This presents significant due diligence challenges, including:
- The information requirements checklist is much more extensive than for a retail bank.
- Names and their various permutations need to be searched with linguistic and cultural sensitivity.
- There is often a lack of result confidence as identity ambiguity is more prevalent.
- There are additional obligations to determine and corroborate source of wealth, identify associated party risk and support the journey to wealth with the appropriate narrative.
- Multiple sources in multiple languages need to be searched to ensure no risk-relevant intelligence is missed.
When performing adverse media checks on wealth management clients, it would be somewhat foolish to assume your potential Russian or Chinese UHNW client would be written about in the English language or even Latin alphabet alone.
Natural Multi Language Processing technology identifies all textual elements in a piece of text, regardless of source language / script. It reviews findings in native language first to avoid any loss of meaning pre-translation and then produces an English version for review.
Documents like news articles can contain rich information about a person or a company, some of it suggestive of risk, much more of it contextually useful to know. Identifying and organising that material in English, let alone in a foreign language is a demanding task. That’s where our industry- leading NLP comes in.
It goes without saying that if there is an international element to a bank’s client base, whether that’s birth, domicile or footprint, monitoring English language content alone will obviously expose the bank to the risk of missing important intelligence. It stands to reason that extracting intelligence with precision from foreign language sources is a must. However, some approaches machine-translate non-English material into English first and then derive results based on the translation. With such an approach, ‘lost in translation’ doesn’t just mean loss of nuance but potentially and critically, a loss of original meaning.

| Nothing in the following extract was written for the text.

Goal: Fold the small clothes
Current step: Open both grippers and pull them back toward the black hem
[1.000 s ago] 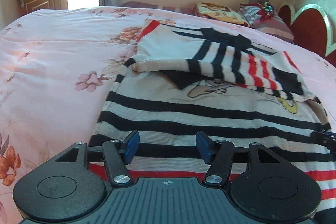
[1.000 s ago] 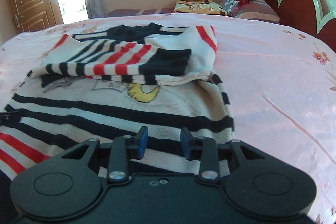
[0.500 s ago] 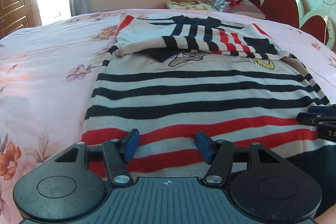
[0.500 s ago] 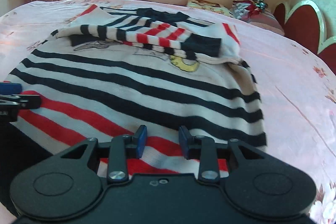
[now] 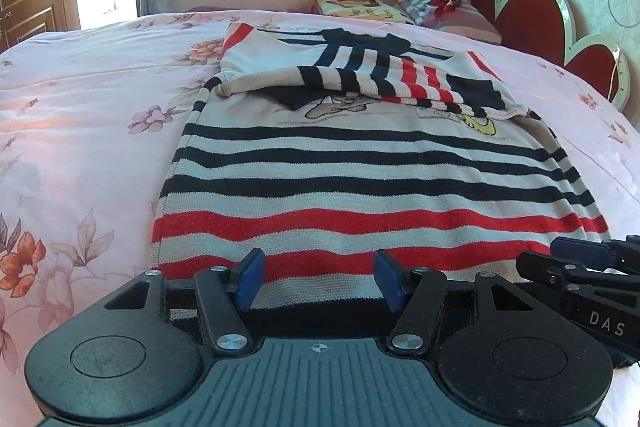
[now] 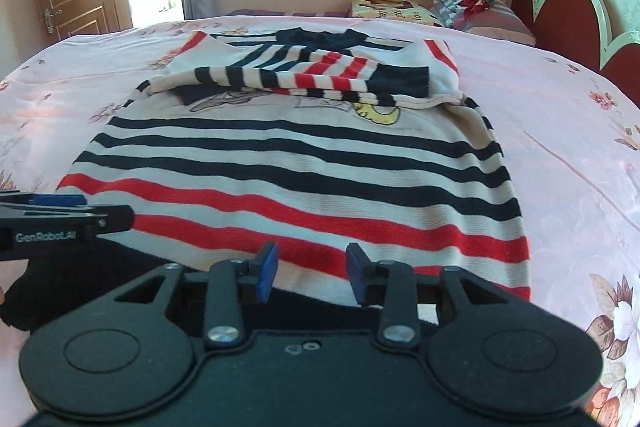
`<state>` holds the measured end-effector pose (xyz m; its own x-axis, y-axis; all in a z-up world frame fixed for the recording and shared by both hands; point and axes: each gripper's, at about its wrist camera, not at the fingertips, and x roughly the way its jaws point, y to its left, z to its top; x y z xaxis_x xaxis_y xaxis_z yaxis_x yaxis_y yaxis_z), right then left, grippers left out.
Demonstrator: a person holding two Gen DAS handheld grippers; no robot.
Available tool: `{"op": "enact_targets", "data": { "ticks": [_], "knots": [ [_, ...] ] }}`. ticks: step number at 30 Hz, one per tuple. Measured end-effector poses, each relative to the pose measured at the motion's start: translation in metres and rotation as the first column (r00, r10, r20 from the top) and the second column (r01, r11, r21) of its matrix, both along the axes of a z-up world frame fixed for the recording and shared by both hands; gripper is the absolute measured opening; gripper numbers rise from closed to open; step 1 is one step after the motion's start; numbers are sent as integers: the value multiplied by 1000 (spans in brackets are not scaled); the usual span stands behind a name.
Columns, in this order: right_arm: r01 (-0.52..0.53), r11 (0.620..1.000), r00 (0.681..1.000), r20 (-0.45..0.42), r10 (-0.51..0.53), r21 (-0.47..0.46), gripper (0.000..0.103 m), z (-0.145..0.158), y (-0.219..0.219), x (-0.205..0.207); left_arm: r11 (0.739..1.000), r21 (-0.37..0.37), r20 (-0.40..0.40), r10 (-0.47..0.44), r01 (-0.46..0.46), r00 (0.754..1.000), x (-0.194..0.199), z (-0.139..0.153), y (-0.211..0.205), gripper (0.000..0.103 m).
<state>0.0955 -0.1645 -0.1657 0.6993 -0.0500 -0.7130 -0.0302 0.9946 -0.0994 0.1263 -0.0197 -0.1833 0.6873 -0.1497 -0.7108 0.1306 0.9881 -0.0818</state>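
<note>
Sweater (image 5: 360,179) lies flat on the bed (image 5: 80,115), its sleeves already folded across the chest at the far end, its dark hem nearest me. It runs lengthwise away from both my hands, hem edge crosswise just ahead of the jaws. My left gripper (image 5: 318,281) hangs over the hem's left part, jaws parted fairly wide, nothing between them. My right gripper (image 6: 312,273) sits over the hem's right part, jaws narrower and opening, also empty. Both look about equally near, so I judge the hem a two-handed pickup.
</note>
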Motion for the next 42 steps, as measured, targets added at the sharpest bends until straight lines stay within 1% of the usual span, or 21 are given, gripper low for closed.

Take the following two example:
This Simplified Chinese excerpt is machine translated into English as: “Dawn has never robbed and wounded people since he was an adult.”
Whereas processing in its native language first gives the true English meaning as: “Li Ming has started robbing and hurting people since he was a juvenile, and never repented after he was re-incarcerated .”
2. It’s not just those non-Latin languages where these mistakes can be found. Problems can arise closer to home. “Attaqué en diffamation par Cédric Herrou, Eric Ciotti relaxé.”
Machine translates as: “Defamed by Cédric Herrou, Eric Ciotti released.”
But the actual meaning is the opposite: “Accused of defamation by Cédric Herrou, Eric Ciotti is released.”
And isn’t it ironic that in our KYC / AML world, one of the most familiar words, ‘sanction’, makes the case for a semantic approach as it can mean opposing things, depending on whether it is a noun or a verb?
These apparently minor mistakes could have major consequences. Stripping away the syntactical, grammatical and lexical rules of the original language of the source material for the sake of the ‘convenience’ of processing everything in English will prove an expensive shortcut.
It is prudent for wealth management firms’ KYC screening processes to operate as effectively in most Indo-European languages and the main non-Latin scripts (e.g. Russian, Arabic, Chinese, Hindi, Thai).
In line with market trends, smartKYC’s technology now also analyses Hindi in its original script using Natural Language Processing. This is particularly pertinent for wealth managers as recent research from Knight Frank suggests that India will see a 63% increase in ultra-high net worth individuals by 2025. This will outpace the global average of 24% and the Asia average of 38%.
With such intelligent automation, private banks and wealth managers can empower their front-of-house teams to be an efficient and effective first-line of KYC defence and focus their compliance teams where it really matters.